Il est toujours étonnant de lire ou entendre que les marques font face à un nouvel enjeu qu’elles ont pourtant très bien résolu il y a plus de 70 ans. Le brand content – ou branded content ou encore brand entertainement- serait ainsi une nouvelle exigence imposée par le net aux marques qui doivent offrir à leur public des contenus divertissants, sans mise en avant systématique des produits. Un bouleversement pour les marketeurs du monde entier qui feraient face à l’une des plus grandes mutations d’un monde publicitaire qui ne séduit plus en format 30 secondes et bannière.
Pourtant, ces mêmes marketeurs ont tous appris à l’école ce que les lessiviers ont inventé entre les deux guerres pour réunir et rendre captif leurs consommateurs autour de “nouveaux” médias. Avec une agilité qui leur a permis de fidéliser un public de plusieurs millions de femmes au foyer – leur coeur de cible – pendant des décennies.
Le 13 septembre 2010, un événement gigantesque est pourtant passé quasiment inaperçu dans la communauté marketing : P&G Productions annonçait la fin de As the world turns et en profitait pour saluer “une série qui a divertit le public aux US et à travers le monde tout en offrant une plateforme idéale pour passer ses messages”. Difficile de faire plus clair. Un événement important puisqu’il s’agissait de la dernière production encore diffusée (sur CBS) après plus d’une cinquantaine de séries proposées par la filiale entertainment de la multinationale. Regardez le tribute qui rappelle le rôle prépondérant joué par le feuilleton dans la société américaine (et les quelques stars qui y ont débuté).

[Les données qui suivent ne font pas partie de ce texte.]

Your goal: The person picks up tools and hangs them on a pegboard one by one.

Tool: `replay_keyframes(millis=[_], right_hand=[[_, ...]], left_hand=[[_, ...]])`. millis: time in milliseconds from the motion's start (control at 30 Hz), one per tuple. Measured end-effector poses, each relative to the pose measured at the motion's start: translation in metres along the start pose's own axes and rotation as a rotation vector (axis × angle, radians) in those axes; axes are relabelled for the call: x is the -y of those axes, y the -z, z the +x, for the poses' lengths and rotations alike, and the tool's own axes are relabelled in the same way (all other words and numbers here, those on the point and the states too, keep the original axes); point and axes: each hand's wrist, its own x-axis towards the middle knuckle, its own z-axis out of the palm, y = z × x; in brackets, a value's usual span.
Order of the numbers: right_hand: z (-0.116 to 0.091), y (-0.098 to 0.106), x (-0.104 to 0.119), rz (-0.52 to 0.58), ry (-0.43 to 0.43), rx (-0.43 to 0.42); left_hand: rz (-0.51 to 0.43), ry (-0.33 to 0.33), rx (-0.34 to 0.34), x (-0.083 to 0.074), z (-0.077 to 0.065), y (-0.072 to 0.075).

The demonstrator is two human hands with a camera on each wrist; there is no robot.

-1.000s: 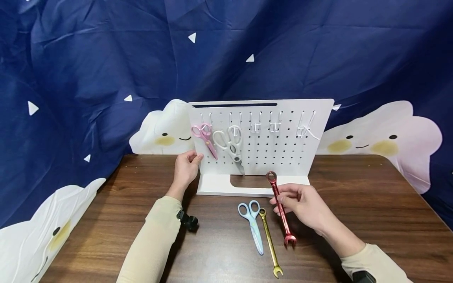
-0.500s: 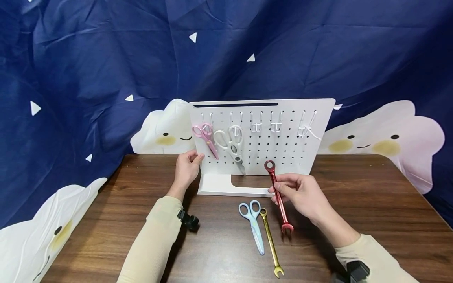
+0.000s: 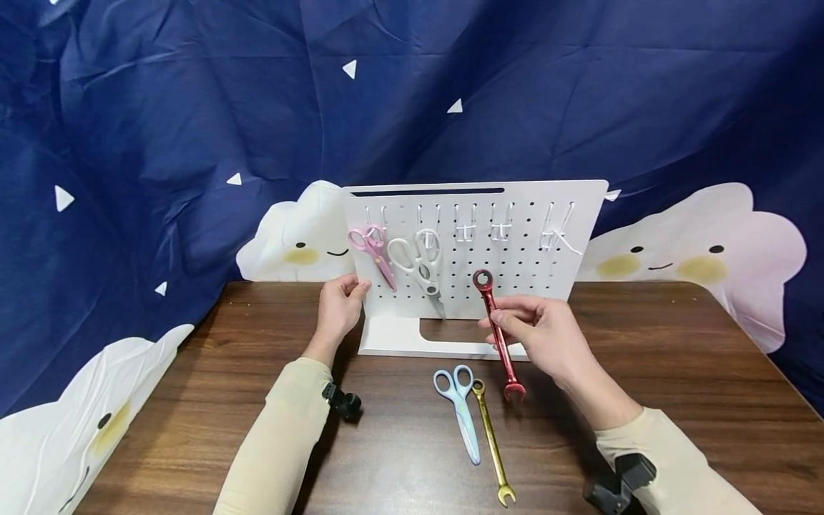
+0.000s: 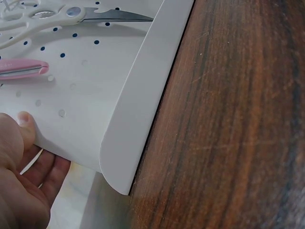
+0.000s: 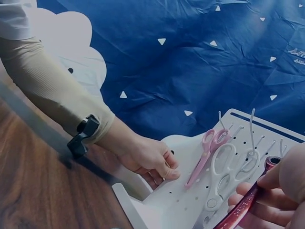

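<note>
Your right grip (image 3: pixel 543 332) is pinching the red combination wrench (image 3: pixel 505 355) around the middle of its shaft; the ring end is pointing up past your fingertips, in front of the board, and the open end is slanting down toward you. Your left grip (image 3: pixel 341 304) is pinching the left edge of the white pegboard (image 3: pixel 466 250). The left wrist view is showing what the head view is hiding: your thumb is pressing the front face while your other fingers are reaching behind the edge.

Pink scissors (image 3: pixel 378 260) are hanging just up and right of your left grip, and white kitchen shears (image 3: pixel 425 270) are hanging farther right, between both grips. The right wrist view is catching the wire hooks (image 3: pixel 465 232) side-on, jutting out from the panel, along with pale lettering (image 5: pixel 297 53) at its right border. Only the head view is showing the blue scissors (image 3: pixel 462 408) and gold combination wrench (image 3: pixel 492 436), which are lying side by side, nearer you and left of your right grip.

Beneath both grips, the dark brown wood-grain desk (image 3: pixel 386 436) is reflecting some light. Beyond them, a creased navy cloth (image 3: pixel 412 121) is hanging, patterned with white triangles and smiling clouds (image 3: pixel 695 229).
</note>
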Motion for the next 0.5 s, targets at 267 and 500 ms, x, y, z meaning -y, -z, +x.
replay_keyframes(millis=[267, 500], right_hand=[[0.007, -0.001, 0.008, -0.011, 0.002, -0.019], [0.013, -0.004, 0.015, -0.006, 0.047, -0.046]], left_hand=[[0.008, -0.009, -0.008, 0.001, 0.000, 0.000], [0.014, -0.017, -0.006, 0.000, 0.000, 0.000]])
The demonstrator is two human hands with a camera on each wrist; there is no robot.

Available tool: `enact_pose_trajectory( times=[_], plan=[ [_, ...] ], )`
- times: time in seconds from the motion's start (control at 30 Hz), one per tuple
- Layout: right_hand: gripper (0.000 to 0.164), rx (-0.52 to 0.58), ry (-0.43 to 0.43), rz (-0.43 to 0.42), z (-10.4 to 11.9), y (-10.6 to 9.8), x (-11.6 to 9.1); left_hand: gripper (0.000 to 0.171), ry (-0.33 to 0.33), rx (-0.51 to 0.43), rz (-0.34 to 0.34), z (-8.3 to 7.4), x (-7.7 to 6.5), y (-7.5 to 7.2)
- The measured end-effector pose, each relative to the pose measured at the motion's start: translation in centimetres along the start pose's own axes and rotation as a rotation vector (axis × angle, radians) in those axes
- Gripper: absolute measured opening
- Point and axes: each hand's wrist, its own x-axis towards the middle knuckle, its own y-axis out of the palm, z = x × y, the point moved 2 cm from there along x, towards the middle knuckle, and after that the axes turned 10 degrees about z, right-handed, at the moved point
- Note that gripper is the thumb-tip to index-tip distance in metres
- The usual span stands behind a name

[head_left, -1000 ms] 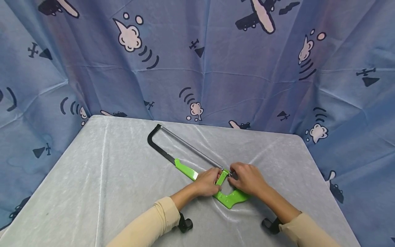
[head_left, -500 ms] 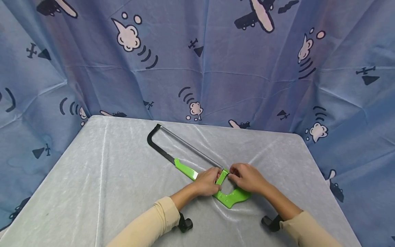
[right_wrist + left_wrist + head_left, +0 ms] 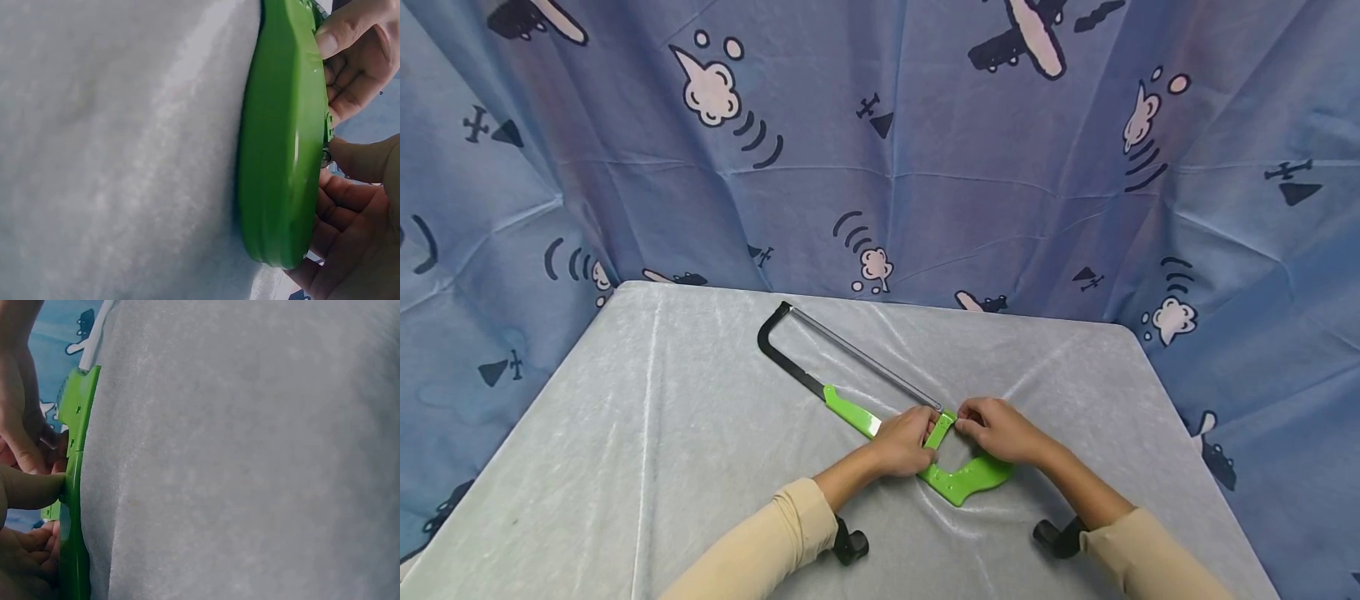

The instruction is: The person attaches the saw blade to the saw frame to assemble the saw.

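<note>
A hacksaw (image 3: 853, 414) with a green handle and a black front bow lies flat on the table, its blade side slanting away to the far left. My left hand (image 3: 901, 443) grips the green frame where the short upright joins it, thumb on the near side. At the end of that upright, my right hand (image 3: 1002, 432) pinches the small metal wing nut (image 3: 326, 157) between thumb and fingers. In the head view those fingers cover most of the nut. The green handle (image 3: 278, 150) stretches below the right hand in the right wrist view.
A pale grey velvety cloth (image 3: 715, 492) covers the table, with creases around the saw. Behind hangs a blue curtain (image 3: 820, 150) printed with planes and clouds. Dark wrist camera mounts (image 3: 850, 543) sit under both forearms.
The right hand's fingers have shifted and turned slightly at the nut, covering the dark piece that showed between them earlier. The left hand and the saw stay where they were.
</note>
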Motion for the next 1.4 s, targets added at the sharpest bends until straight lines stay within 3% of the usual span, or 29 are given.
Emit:
enact_pose_trajectory(
  times=[0.33, 0.73, 1.0, 1.4],
  plan=[
    [0.014, 0.009, -0.031, 0.025, -0.4, -0.1, 0.2, 0.040, 0.001, 0.007, -0.003, 0.0, 0.0, -0.1],
    [0.024, 0.205, -0.018, 0.104, -1.1, 0.1, 0.5, 0.041, 0.003, 0.003, -0.005, -0.1, 0.0, 0.0],
    [0.027, 0.248, 0.021, 0.145, -1.1, 0.1, 0.7, 0.041, 0.003, -0.001, -0.001, -0.1, -0.1, -0.1],
    [0.031, 0.342, 0.007, 0.192, -1.0, 0.0, 0.6, 0.044, 0.002, 0.007, -0.002, -0.1, -0.1, 0.0]
  ],
)
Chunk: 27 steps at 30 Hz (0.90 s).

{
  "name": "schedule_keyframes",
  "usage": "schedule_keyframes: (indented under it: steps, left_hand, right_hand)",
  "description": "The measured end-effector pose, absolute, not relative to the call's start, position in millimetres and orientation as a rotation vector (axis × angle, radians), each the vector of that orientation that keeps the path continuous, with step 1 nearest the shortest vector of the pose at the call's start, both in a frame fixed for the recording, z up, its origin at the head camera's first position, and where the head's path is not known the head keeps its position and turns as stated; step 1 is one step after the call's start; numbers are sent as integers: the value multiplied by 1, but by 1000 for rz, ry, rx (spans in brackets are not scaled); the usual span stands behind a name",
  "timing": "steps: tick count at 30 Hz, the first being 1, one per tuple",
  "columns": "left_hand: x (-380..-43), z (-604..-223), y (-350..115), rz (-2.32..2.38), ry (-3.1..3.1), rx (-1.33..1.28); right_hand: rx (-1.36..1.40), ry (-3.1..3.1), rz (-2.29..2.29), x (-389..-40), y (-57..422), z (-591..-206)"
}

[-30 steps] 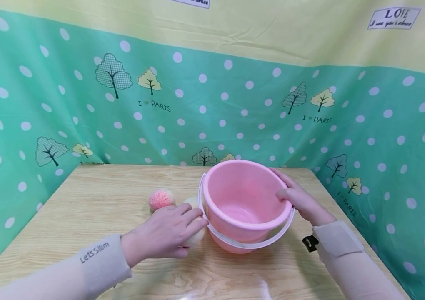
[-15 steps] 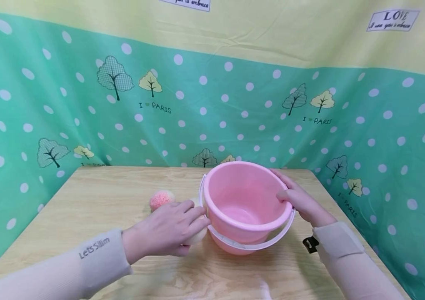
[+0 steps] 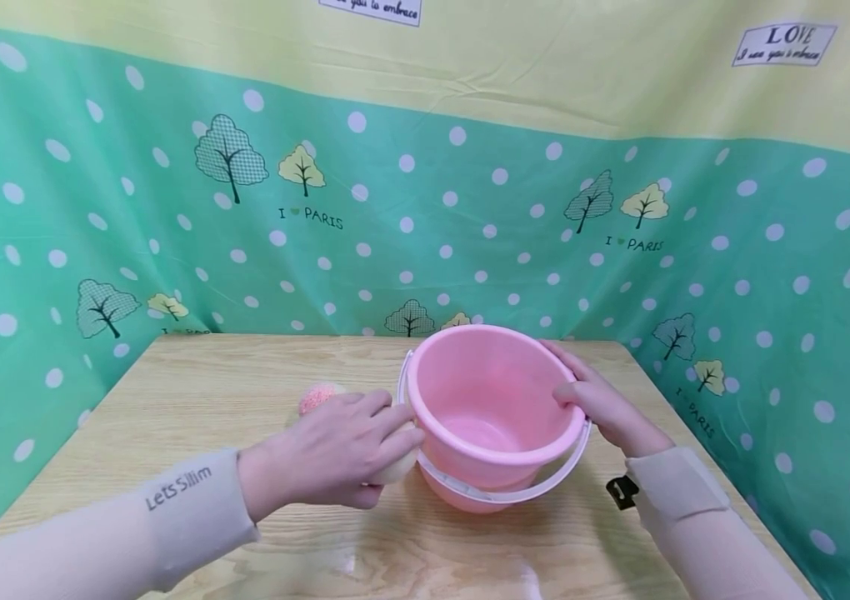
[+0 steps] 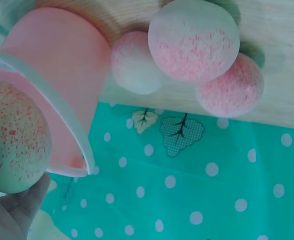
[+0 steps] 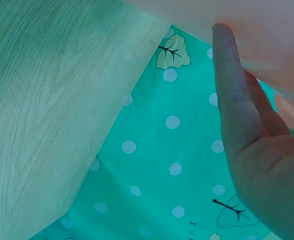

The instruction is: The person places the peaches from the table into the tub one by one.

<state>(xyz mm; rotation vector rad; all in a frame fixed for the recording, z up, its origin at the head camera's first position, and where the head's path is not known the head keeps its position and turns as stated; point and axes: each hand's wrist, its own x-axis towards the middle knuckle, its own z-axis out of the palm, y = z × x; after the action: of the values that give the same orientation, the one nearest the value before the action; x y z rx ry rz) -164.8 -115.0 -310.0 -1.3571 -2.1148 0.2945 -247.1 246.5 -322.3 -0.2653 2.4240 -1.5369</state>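
Observation:
My left hand (image 3: 342,454) holds a pale peach (image 4: 17,140) with red speckles, close to the left side of a pink bucket (image 3: 492,367). In the left wrist view, that peach overlaps the bucket's mouth and its fingers show at the fruit's edges. My right hand (image 3: 605,408) grips the bucket's right rim, thumb inside and fingers along the outer wall. The bucket leans toward me, and no fruit shows inside. Three more peaches lie together on the table: a large one (image 4: 194,40), one beside the bucket (image 4: 137,62) and a pinker one (image 4: 232,87).
A white handle (image 3: 500,493) hangs down across the bucket's front. The wood-grain table (image 3: 222,392) is backed and flanked by a green dotted curtain (image 3: 410,192). In the head view, my left hand mostly hides the loose peaches.
My left hand has shifted slightly up and right with the peach, covering more of the fruit behind it. My right hand and the bucket stay nearly as they were.

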Motion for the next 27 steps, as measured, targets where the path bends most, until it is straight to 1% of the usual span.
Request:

Un an plus tôt, le 11 août 2009, l’arrêt d’une autre série aurait du marquer les esprits : Guiding Light, crédité au livre des records pour sa longévité, s’arrêtait après 72 ans de bons et loyaux services. Après un parcours dont très peu se souviennent : lancé à la radio sur NBC Radio en format 15 minutes le 25 janvier 1937, la diffusion en télé a débuté sur CBS en juin 1957 avant de passer en format 30 minutes en 1968 puis 1 heure en 1977. Guiding Light a été partiellement diffusé en France de façon chaotique et sans grand succès sous le titre Haine et passion sur TF1 puis Les vertiges de la passion sur France 3. Avant de disparaitre de toutes les antennes pour cause d’érosion d’audience.
Les soap opéras, dont le nom trahit l’origine mercantile, ont envahi par la suite toutes les heures de la journée (Dallas a ouvert le bal en soirée en 1978) et toutes les tranches d’âges (Berverly Hills s’adressant aux ados). Les diffuseurs ont tellement assumé le format qu’elles l’ont produit elles-mêmes, s’affranchissant des lessiviers producteurs pour leur offrir du “temps de cerveau disponible”.
Le brand content est né le 25 janvier 1937 avec les soap opéras, il va falloir que les marketeurs des grands lessiviers trouvent la relève à inventer sur le web.